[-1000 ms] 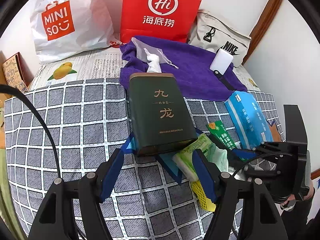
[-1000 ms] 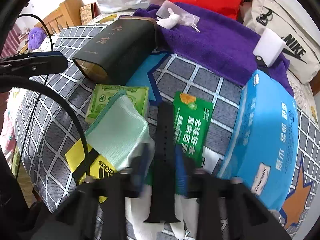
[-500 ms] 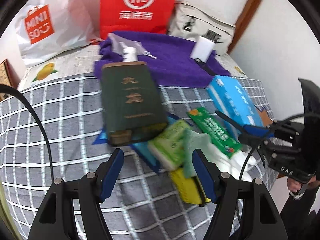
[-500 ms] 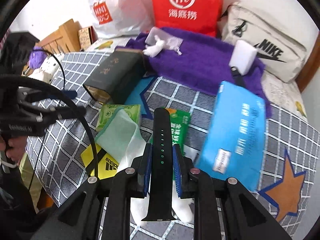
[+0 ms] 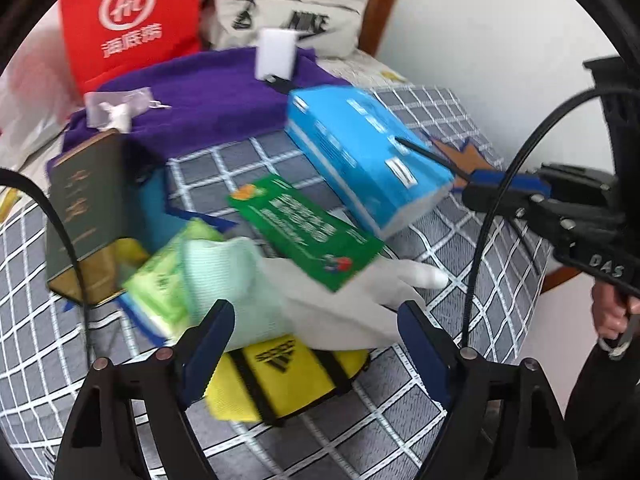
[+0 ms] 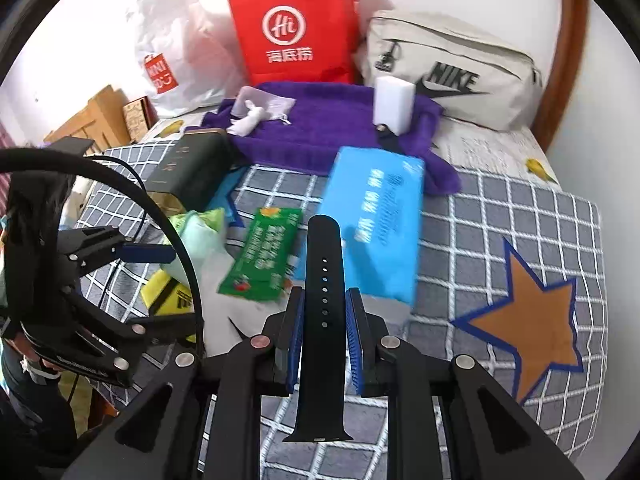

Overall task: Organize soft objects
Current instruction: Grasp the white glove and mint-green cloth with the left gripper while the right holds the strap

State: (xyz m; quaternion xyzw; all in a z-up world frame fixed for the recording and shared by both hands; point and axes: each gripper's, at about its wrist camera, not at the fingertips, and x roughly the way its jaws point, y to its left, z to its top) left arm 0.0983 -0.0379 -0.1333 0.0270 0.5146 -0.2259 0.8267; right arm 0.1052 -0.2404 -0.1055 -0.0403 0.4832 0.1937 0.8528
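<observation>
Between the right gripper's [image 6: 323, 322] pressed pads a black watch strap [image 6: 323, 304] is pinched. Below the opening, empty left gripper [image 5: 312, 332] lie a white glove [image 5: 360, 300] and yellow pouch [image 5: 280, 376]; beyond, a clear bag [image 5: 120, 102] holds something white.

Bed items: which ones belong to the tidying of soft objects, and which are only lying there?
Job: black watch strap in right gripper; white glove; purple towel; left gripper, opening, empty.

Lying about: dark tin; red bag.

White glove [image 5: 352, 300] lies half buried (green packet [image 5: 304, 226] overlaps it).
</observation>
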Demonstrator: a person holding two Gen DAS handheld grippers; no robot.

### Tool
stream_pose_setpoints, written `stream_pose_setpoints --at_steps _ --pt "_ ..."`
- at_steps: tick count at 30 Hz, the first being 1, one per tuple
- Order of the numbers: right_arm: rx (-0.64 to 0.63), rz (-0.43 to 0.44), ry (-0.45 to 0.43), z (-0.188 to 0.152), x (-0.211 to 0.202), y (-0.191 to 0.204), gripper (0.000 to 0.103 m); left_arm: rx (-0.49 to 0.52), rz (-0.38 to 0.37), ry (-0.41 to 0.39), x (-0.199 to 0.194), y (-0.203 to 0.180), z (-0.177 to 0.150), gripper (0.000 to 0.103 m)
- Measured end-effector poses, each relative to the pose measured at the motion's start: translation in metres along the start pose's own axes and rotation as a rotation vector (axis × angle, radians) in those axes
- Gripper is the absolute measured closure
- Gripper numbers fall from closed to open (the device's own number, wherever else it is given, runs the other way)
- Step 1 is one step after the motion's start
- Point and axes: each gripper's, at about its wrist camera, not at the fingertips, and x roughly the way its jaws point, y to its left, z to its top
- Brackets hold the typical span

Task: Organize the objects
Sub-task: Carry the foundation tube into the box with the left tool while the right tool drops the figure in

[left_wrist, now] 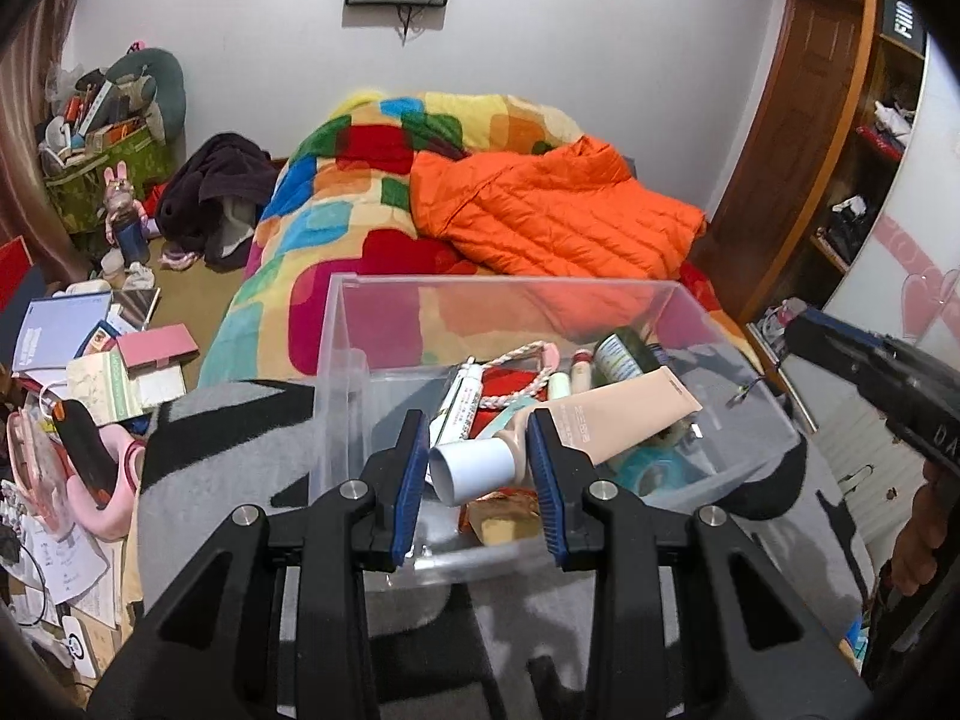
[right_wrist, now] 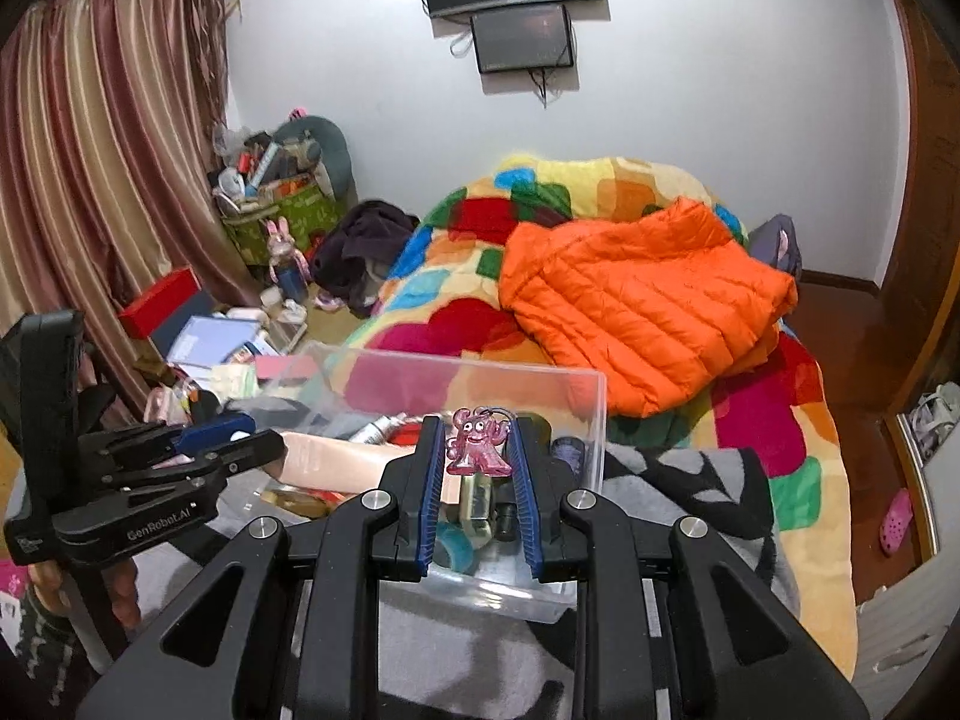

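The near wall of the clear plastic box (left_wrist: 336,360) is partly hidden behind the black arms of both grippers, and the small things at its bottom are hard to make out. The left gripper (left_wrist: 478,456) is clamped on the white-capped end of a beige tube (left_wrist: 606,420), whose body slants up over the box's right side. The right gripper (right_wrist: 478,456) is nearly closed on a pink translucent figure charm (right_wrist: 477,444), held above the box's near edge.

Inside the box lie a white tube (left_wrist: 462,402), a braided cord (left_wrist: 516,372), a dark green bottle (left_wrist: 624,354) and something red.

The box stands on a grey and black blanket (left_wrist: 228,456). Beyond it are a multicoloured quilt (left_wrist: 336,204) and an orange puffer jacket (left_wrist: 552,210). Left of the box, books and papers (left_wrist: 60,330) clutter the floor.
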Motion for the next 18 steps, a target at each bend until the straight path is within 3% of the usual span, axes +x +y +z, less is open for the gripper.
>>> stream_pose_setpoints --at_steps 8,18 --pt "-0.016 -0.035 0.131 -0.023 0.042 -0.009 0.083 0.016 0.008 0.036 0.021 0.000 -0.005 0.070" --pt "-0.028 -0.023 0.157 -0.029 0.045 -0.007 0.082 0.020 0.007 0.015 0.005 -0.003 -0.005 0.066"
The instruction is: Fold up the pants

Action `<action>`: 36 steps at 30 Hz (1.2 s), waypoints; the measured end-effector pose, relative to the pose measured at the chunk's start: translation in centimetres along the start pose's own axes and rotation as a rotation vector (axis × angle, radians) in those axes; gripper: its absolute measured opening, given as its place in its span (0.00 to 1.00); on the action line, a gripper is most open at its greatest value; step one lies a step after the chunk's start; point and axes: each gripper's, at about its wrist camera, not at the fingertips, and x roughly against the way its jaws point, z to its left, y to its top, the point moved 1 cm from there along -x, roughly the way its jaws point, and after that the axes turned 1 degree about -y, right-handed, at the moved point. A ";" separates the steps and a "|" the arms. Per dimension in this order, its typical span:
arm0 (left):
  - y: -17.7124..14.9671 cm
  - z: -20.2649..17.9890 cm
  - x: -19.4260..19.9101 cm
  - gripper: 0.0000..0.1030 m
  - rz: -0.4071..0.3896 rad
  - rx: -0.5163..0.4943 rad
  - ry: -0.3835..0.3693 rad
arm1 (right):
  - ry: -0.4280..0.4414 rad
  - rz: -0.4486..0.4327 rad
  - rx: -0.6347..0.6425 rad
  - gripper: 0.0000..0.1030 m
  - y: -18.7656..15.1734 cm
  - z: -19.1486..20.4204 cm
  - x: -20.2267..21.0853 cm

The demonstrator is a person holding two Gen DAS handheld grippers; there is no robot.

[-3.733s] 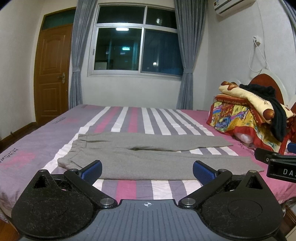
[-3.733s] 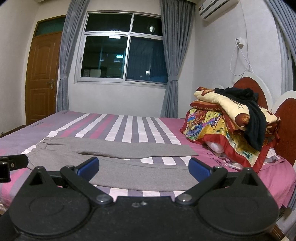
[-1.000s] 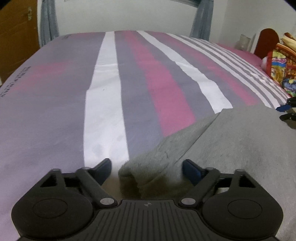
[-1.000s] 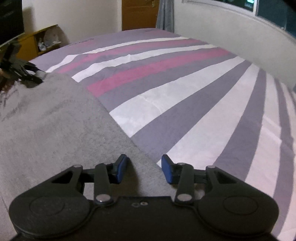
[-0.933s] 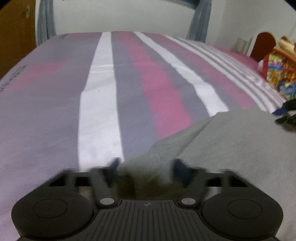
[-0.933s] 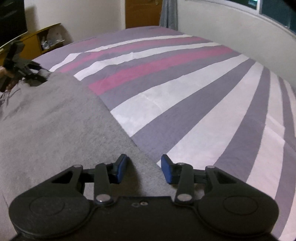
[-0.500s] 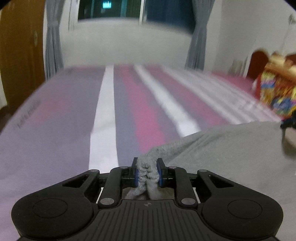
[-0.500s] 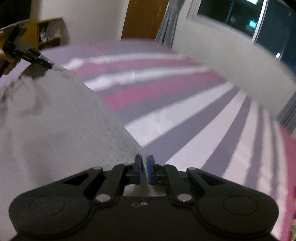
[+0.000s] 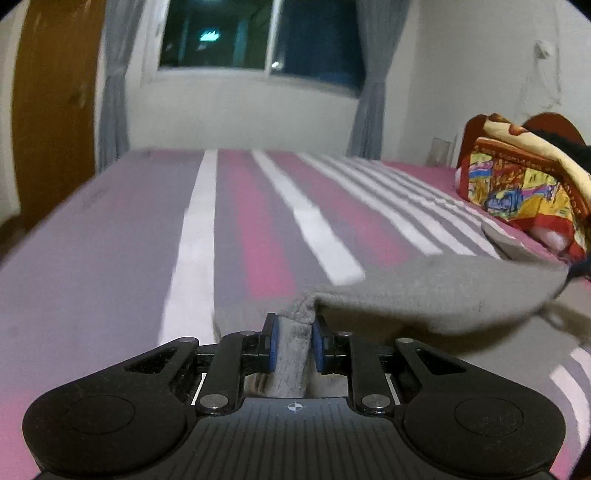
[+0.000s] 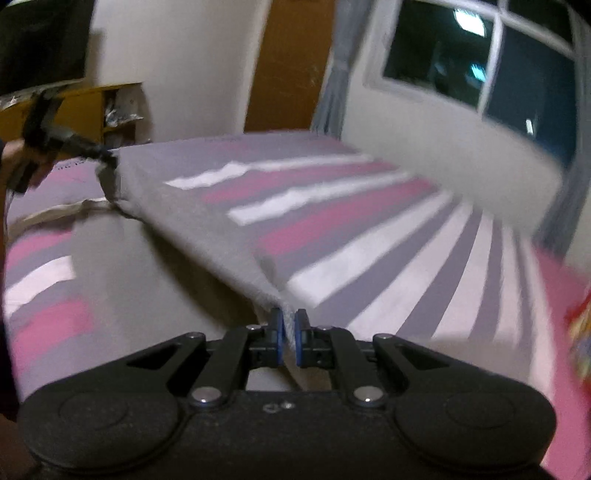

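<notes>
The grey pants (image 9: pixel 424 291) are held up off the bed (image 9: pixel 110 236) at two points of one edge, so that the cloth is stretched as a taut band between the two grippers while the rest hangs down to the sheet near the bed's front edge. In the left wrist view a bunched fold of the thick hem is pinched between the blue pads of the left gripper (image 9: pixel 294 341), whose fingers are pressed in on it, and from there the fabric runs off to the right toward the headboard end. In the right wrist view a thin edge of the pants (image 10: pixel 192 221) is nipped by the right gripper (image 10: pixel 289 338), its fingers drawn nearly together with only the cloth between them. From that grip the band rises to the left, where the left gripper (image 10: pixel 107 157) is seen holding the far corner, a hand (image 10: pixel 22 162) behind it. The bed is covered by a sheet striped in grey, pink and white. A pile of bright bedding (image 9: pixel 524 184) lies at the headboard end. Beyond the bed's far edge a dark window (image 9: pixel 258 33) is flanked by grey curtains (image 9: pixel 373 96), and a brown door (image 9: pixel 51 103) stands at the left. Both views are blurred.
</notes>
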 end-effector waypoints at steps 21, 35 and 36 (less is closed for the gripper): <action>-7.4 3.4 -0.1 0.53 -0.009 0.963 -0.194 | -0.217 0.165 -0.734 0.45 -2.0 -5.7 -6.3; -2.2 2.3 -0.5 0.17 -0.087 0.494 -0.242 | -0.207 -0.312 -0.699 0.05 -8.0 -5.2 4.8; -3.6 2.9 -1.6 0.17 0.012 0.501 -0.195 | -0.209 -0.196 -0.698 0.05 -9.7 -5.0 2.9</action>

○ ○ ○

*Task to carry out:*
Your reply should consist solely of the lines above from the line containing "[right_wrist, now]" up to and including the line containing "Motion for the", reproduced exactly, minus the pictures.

*Task output:*
[right_wrist, now] 

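The near wall of the clear plastic box (left_wrist: 336,360) is partly hidden behind the black arms of both grippers, and the small things at its bottom are hard to make out. The left gripper (left_wrist: 478,456) is clamped on the white-capped end of a beige tube (left_wrist: 606,420), whose body slants up over the box's right side. The right gripper (right_wrist: 478,456) is nearly closed on a pink translucent figure charm (right_wrist: 477,444), held above the box's near edge.

Inside the box lie a white tube (left_wrist: 462,402), a braided cord (left_wrist: 516,372), a dark green bottle (left_wrist: 624,354) and something red.

The box stands on a grey and black blanket (left_wrist: 228,456). Beyond it are a multicoloured quilt (left_wrist: 336,204) and an orange puffer jacket (left_wrist: 552,210). Left of the box, books and papers (left_wrist: 60,330) clutter the floor.
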Motion for the next 18 steps, a target at each bend until the straight path is within 3% of the usual span, axes +x +y +z, less is open for the gripper.

Work on this exercise has been completed.